**Problem description**
Give the listing below again in full, exactly as written.

**Data to examine**
▽
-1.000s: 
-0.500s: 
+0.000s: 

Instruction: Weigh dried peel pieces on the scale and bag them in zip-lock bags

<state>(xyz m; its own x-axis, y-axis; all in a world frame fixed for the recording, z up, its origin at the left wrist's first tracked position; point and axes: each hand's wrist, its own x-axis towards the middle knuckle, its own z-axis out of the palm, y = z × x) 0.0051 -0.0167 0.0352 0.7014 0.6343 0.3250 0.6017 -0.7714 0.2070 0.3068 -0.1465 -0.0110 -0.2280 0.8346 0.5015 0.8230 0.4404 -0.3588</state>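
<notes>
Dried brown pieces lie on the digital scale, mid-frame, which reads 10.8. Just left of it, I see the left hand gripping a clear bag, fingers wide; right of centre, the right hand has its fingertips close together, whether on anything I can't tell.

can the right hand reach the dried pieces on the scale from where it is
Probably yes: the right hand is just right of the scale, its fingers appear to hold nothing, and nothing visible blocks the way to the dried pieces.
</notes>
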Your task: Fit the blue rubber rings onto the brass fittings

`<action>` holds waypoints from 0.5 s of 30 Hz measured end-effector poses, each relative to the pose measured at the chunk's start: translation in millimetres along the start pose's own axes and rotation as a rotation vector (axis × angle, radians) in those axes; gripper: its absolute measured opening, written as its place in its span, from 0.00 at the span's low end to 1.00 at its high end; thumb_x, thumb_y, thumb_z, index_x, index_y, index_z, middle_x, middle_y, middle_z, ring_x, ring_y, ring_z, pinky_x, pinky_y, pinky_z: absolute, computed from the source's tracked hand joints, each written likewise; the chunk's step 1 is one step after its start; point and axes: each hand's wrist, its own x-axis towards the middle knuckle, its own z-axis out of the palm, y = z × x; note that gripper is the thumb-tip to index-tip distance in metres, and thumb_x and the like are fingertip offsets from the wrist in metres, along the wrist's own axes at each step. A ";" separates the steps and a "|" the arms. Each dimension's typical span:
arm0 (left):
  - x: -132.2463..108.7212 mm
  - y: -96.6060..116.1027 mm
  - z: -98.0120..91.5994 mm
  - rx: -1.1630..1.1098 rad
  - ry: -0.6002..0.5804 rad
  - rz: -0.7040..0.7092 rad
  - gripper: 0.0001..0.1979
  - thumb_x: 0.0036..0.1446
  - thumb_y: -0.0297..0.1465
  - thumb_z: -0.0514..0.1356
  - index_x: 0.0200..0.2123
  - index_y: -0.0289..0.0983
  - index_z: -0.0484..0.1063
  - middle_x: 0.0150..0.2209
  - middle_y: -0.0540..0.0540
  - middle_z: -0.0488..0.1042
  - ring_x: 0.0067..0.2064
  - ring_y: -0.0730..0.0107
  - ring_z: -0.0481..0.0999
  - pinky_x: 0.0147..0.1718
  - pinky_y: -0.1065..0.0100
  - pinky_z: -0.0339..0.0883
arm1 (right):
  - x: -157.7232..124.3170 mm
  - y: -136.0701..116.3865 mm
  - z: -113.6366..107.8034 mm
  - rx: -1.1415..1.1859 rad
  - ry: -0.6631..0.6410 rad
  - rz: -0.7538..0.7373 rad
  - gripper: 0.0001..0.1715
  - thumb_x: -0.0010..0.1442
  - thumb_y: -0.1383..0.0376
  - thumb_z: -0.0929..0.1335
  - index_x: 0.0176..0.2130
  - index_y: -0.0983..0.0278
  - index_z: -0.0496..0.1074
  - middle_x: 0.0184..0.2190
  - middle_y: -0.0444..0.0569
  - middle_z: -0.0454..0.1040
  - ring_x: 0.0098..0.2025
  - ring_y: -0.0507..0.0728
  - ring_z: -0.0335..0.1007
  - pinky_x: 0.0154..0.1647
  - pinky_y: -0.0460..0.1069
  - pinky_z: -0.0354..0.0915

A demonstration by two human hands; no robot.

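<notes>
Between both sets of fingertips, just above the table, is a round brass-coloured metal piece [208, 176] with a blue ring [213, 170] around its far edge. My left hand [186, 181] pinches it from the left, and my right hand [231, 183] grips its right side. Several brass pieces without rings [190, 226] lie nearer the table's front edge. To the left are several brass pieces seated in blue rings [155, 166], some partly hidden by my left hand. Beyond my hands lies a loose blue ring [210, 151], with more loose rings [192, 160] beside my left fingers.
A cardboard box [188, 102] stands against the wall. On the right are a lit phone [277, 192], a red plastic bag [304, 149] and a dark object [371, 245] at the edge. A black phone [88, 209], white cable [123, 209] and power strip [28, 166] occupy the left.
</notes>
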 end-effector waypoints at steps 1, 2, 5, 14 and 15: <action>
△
**Answer to this exercise**
-1.000s: 
-0.500s: 
+0.000s: 

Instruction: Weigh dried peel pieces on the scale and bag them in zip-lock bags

<state>(xyz m; its own x-axis, y-axis; all in a world frame fixed for the recording, z up, its origin at the left wrist's first tracked position; point and axes: each hand's wrist, its own x-axis towards the middle knuckle, its own z-axis out of the palm, y = z × x) 0.0051 -0.0167 0.0352 0.7014 0.6343 0.3250 0.6017 -0.7714 0.2070 0.3068 -0.1465 -0.0110 -0.2280 0.8346 0.5015 0.8230 0.4404 -0.3588</state>
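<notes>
Dried brown pieces lie on the digital scale, mid-frame, which reads 10.8. Just left of it, I see the left hand gripping a clear bag, fingers wide; right of centre, the right hand has its fingertips close together, whether on anything I can't tell.

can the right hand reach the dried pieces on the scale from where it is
Probably yes: the right hand is just right of the scale, its fingers appear to hold nothing, and nothing visible blocks the way to the dried pieces.
</notes>
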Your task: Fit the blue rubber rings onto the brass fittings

`<action>` holds waypoints from 0.5 s of 30 Hz measured end-effector poses, each relative to the pose measured at the chunk's start: translation in millimetres along the start pose's own axes and rotation as a rotation vector (axis × angle, radians) in those axes; gripper: its absolute measured opening, written as its place in its span, from 0.00 at the span's low end to 1.00 at its high end; thumb_x, thumb_y, thumb_z, index_x, index_y, index_z, middle_x, middle_y, middle_z, ring_x, ring_y, ring_z, pinky_x, pinky_y, pinky_z: absolute, computed from the source's tracked hand joints, each written likewise; the chunk's step 1 is one step after its start; point and axes: each hand's wrist, its own x-axis towards the middle knuckle, its own z-axis out of the palm, y = z × x; note that gripper is the thumb-tip to index-tip distance in metres, and thumb_x and the like are fingertip offsets from the wrist in metres, along the wrist's own axes at each step. A ";" separates the steps and a "|" the arms. Each dimension's typical span:
arm0 (left):
  - x: -132.2463..108.7212 mm
  - y: -96.6060..116.1027 mm
  - z: -98.0120..91.5994 mm
  - rx: -1.1630..1.1098 rad
  - ry: -0.6002..0.5804 rad
  - rz: -0.7040..0.7092 rad
  - gripper: 0.0001..0.1979
  - thumb_x: 0.0036..0.1446
  - thumb_y: -0.0297..0.1465
  - thumb_z: -0.0514..0.1356
  - index_x: 0.0200..0.2123
  - index_y: -0.0289..0.0983
  - index_z: -0.0484..0.1063
  - middle_x: 0.0150..0.2209
  - middle_y: -0.0540..0.0540
  - middle_z: -0.0488..0.1042
  - ring_x: 0.0067..0.2064
  - ring_y: -0.0730..0.0107
  - ring_z: -0.0481..0.0999
  - pinky_x: 0.0147..0.1718
  - pinky_y: -0.1065..0.0100
  - pinky_z: -0.0339..0.0883
arm1 (right):
  - x: -157.7232..124.3170 mm
  - y: -136.0701..116.3865 mm
  - z: -113.6366..107.8034 mm
  - rx: -1.1415..1.1859 rad
  - ry: -0.6631..0.6410 rad
  - rz: -0.7538..0.7373 rad
  - gripper: 0.0001..0.1715
  - thumb_x: -0.0010..0.1442
  - thumb_y: -0.1383..0.0376
  - thumb_z: -0.0929..0.1335
  - index_x: 0.0176..0.2130
  - index_y: -0.0983..0.0278
  - index_z: -0.0496..0.1074
  - middle_x: 0.0184..0.2190
  - middle_y: -0.0444..0.0569
  - middle_z: -0.0454..0.1040
  - ring_x: 0.0098..0.2025
  - ring_y: -0.0507..0.0728
  - ring_z: -0.0335..0.1007
  - pinky_x: 0.0154..0.1647
  - pinky_y: -0.0460..0.1069
  - pinky_z: -0.0354..0.0915

A demonstration by two human hands; no robot.

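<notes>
Between both sets of fingertips, just above the table, is a round brass-coloured metal piece [208, 176] with a blue ring [213, 170] around its far edge. My left hand [186, 181] pinches it from the left, and my right hand [231, 183] grips its right side. Several brass pieces without rings [190, 226] lie nearer the table's front edge. To the left are several brass pieces seated in blue rings [155, 166], some partly hidden by my left hand. Beyond my hands lies a loose blue ring [210, 151], with more loose rings [192, 160] beside my left fingers.
A cardboard box [188, 102] stands against the wall. On the right are a lit phone [277, 192], a red plastic bag [304, 149] and a dark object [371, 245] at the edge. A black phone [88, 209], white cable [123, 209] and power strip [28, 166] occupy the left.
</notes>
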 end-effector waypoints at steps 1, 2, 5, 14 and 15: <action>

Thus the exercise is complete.